Given material:

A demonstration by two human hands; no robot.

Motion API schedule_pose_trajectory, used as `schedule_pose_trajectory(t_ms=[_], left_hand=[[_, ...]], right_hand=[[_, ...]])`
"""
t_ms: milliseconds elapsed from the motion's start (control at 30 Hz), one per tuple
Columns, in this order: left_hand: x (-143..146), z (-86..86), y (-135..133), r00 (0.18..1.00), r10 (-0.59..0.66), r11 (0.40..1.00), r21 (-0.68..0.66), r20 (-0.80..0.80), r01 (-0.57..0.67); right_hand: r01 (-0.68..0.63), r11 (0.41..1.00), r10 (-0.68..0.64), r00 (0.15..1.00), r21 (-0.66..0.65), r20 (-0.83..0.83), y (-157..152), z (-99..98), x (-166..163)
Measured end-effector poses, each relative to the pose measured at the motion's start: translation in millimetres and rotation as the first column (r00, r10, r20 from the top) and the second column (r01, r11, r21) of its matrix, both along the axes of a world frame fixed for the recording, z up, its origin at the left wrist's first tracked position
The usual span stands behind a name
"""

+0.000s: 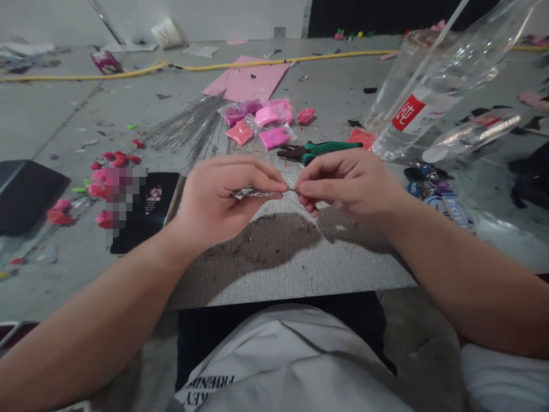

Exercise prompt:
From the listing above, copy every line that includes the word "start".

Solution to the problem:
t_ms: milliseconds elapsed from the motion's start (control at 30 Hz), one per tuple
Measured end-effector poses, each relative to the pose measured at the motion's start: translation in millimetres and rotation as the first column (r00, r10, r20 from the top) and the second column (r01, r11, r21) of its matrix, both along the axes of a world frame fixed for the recording, z up, its origin at the left wrist's first tracked position

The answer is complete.